A more nuanced position was taken on behalf of the New Brunswick Branch of the Canadian Bar Association in 1987: "Given the nature of these duties and functions [of the Attorney General] it will be seen that only in exceptional circumstances could the office be discharged by one who is not a lawyer." (28) Unfortunately this assertion was not explained. In particular, there was no indication of what might qualify as such "exceptional circumstances". (29) Neither was it clear whether the assertion was squarely one of law or one of policy, or both.
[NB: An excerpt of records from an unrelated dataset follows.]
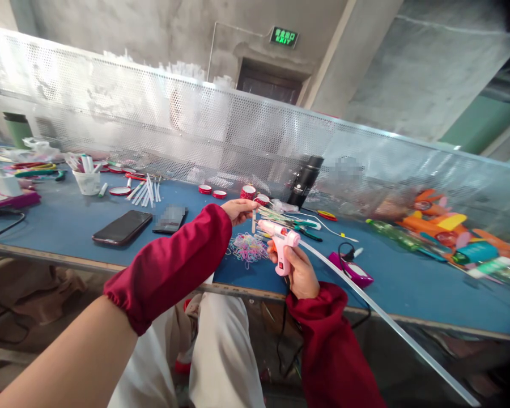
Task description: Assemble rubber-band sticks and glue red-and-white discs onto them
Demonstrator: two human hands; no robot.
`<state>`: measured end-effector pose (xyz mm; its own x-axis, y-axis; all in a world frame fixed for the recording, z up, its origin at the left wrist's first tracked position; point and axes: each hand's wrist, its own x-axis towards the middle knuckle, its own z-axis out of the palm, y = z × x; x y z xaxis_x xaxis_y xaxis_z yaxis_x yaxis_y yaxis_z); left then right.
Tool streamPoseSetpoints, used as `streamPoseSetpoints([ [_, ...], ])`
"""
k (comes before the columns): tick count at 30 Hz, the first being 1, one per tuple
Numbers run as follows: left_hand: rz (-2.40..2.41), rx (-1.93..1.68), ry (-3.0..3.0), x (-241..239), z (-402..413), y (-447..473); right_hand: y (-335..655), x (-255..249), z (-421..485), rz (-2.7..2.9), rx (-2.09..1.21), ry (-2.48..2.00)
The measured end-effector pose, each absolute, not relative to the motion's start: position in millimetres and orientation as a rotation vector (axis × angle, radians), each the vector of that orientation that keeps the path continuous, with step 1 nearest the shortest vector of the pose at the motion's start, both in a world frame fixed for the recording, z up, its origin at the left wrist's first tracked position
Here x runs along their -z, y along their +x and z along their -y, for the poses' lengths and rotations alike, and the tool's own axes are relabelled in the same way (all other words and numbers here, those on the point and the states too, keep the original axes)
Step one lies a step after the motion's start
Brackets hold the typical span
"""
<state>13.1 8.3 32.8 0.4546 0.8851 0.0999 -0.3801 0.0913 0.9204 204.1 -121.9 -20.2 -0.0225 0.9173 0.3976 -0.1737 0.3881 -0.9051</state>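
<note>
1. The left hand [240, 211], at the middle of the table, has its thumb and fingertips together, clamped on the upper end of a small, flat, pale wooden stick [254, 222]. The stick points downward, probably so that its lower part is free.

2. The right hand [301, 272] is nearer and to the right, with fingers wrapped around the handle of a light pink plastic glue gun [283, 241]. Its nozzle is turned left, just beside the stick; whether they touch, I cannot tell. I also cannot tell if the trigger is pressed.

3. A long translucent glue rod [365, 294] comes out behind the gun and slopes to the near right, over the table edge, presumably because it is too long to fit inside.

4. A loose heap of pastel elastic loops [249, 248] lies below the stick on the blue table [412, 283], perhaps to be within easy reach.
</note>
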Motion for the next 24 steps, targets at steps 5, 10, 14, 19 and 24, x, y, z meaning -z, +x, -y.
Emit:
streamPoseSetpoints([
  [5, -0.559, -1.002, 1.143, -30.9, -11.1, 12.9, 204.4, 20.1, 122.2, 1.282, -0.999, -0.774],
  [10, -0.561, -0.98, 1.139, -30.4, -11.1, 13.8, 206.9, 22.8, 120.0, 1.228, -0.973, -0.797],
  [14, -0.563, -0.989, 1.14, -30.8, -10.0, 14.0, 207.7, 24.2, 119.3, 1.225, -0.979, -0.802],
  [19, -0.563, -0.994, 1.136, -31.5, -9.5, 13.5, 207.5, 23.9, 119.7, 1.238, -0.964, -0.812],
  [24, -0.564, -0.999, 1.136, -31.3, -9.9, 13.8, 207.5, 22.2, 121.2, 1.253, -0.948, -0.828],
])
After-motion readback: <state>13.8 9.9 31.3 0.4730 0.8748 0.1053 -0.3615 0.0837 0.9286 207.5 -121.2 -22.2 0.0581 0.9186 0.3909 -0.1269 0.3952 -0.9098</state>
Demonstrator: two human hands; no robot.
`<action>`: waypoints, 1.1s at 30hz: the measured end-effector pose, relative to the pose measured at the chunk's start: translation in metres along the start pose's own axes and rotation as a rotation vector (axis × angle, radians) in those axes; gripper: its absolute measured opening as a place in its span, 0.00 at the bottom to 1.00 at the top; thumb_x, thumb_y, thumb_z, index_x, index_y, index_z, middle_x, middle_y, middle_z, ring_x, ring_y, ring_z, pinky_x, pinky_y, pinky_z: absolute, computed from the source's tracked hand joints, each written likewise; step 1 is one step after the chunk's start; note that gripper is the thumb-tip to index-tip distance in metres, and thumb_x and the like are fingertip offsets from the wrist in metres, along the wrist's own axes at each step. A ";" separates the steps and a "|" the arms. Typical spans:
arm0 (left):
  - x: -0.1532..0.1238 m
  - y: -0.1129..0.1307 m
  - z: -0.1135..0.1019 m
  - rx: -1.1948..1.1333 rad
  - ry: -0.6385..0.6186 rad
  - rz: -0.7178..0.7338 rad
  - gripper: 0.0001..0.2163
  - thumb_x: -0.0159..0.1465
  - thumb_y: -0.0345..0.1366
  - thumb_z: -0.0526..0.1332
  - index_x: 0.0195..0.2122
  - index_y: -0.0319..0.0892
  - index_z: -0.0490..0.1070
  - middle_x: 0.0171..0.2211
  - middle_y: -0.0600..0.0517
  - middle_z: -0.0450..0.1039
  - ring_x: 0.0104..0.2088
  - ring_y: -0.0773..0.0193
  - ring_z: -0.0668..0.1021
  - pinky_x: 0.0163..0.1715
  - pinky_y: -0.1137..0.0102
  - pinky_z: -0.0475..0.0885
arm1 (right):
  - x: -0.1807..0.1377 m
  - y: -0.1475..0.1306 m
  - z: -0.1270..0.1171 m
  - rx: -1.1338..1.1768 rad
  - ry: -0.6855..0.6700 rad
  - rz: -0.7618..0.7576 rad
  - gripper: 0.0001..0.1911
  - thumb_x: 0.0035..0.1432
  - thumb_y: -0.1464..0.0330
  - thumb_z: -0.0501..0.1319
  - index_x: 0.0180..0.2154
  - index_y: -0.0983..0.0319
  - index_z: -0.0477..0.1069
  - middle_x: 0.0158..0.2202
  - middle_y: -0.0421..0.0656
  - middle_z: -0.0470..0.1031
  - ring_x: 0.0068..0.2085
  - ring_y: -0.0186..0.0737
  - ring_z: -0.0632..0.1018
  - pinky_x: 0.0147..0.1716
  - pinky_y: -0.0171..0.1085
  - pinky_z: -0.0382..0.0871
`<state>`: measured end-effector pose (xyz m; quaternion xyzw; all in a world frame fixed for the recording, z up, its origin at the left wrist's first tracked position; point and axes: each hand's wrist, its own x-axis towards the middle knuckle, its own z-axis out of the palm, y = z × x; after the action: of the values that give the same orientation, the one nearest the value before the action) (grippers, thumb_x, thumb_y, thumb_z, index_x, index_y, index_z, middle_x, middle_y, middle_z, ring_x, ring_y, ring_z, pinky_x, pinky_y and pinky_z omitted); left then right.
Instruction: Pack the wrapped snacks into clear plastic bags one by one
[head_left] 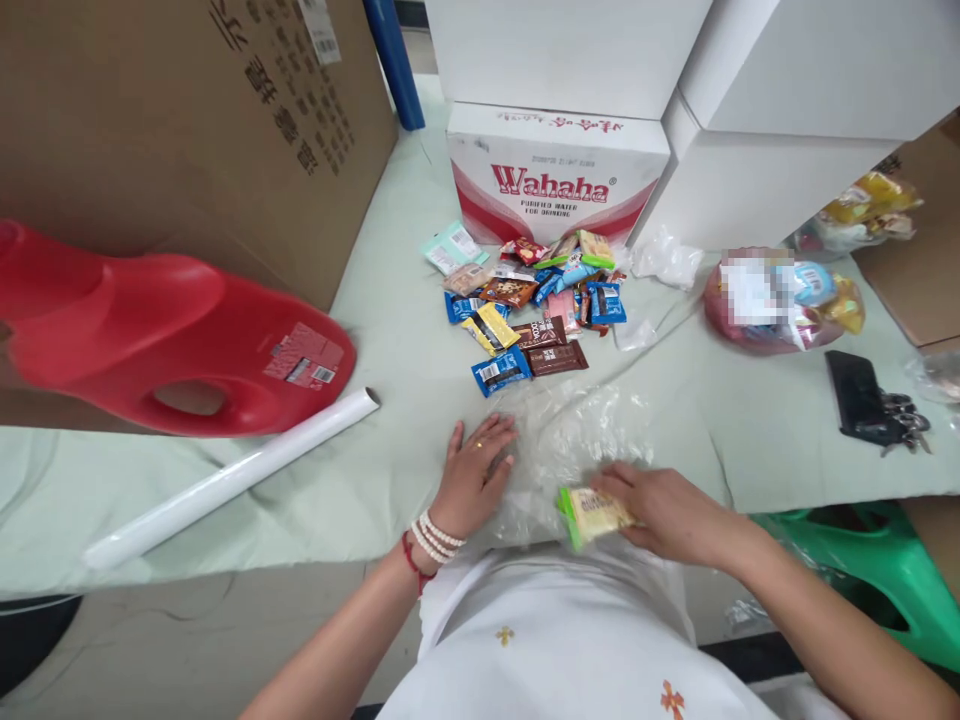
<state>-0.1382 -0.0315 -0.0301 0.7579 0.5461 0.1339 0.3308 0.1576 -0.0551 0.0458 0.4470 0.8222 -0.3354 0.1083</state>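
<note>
My right hand (667,510) grips a small snack packet (596,515), pale yellow with a bright green end, near the table's front edge. Beneath it lies a clear plastic bag (592,425), crumpled and flat on the cloth. My left hand (476,475) rests on the bag's left side with its fingers stretched out. Beyond the bag is a loose pile of wrapped snacks: a blue packet (501,371), a brown packet (556,358), a yellow packet (491,328) and several others. A pale green packet (455,248) lies at the pile's back left.
A white roll (232,480) and a large red jug (187,340) lie to the left, by a cardboard box (187,120). A Wahaha carton (559,180) stands behind the pile. A filled bag (784,300), a black wallet-like item (862,398) and keys (911,425) lie right.
</note>
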 end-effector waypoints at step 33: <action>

Many decades before any of this literature, however, W. Kent Power in a 1939 note in the Canadian Bar Review squarely considered the arguments that the Attorney General must be a lawyer as a matter of law and policy. (30) Power's motivation was the appointment of a non-lawyer Attorney General for Alberta in 1937, which Power identifies as likely the first such non-lawyer Attorney General in Canadian history. (31) Intriguingly, Power's legal analysis largely foreshadowed Askin. Like the applicant in Askin, Power recognized a legal argument based on the legislation governing the practice of law and the office of the Attorney General--but, like the courts in Askin, he recognized the impact of the prerogative power (the scope of which power he described as being "very nebulous" at the time). (32) Also like Askin, Power suggested that as a matter of policy, a non-lawyer Attorney General would not be capable of effectively performing the duties of office and would thus endanger the public interest (in Power's words, "the public welfare"). (33)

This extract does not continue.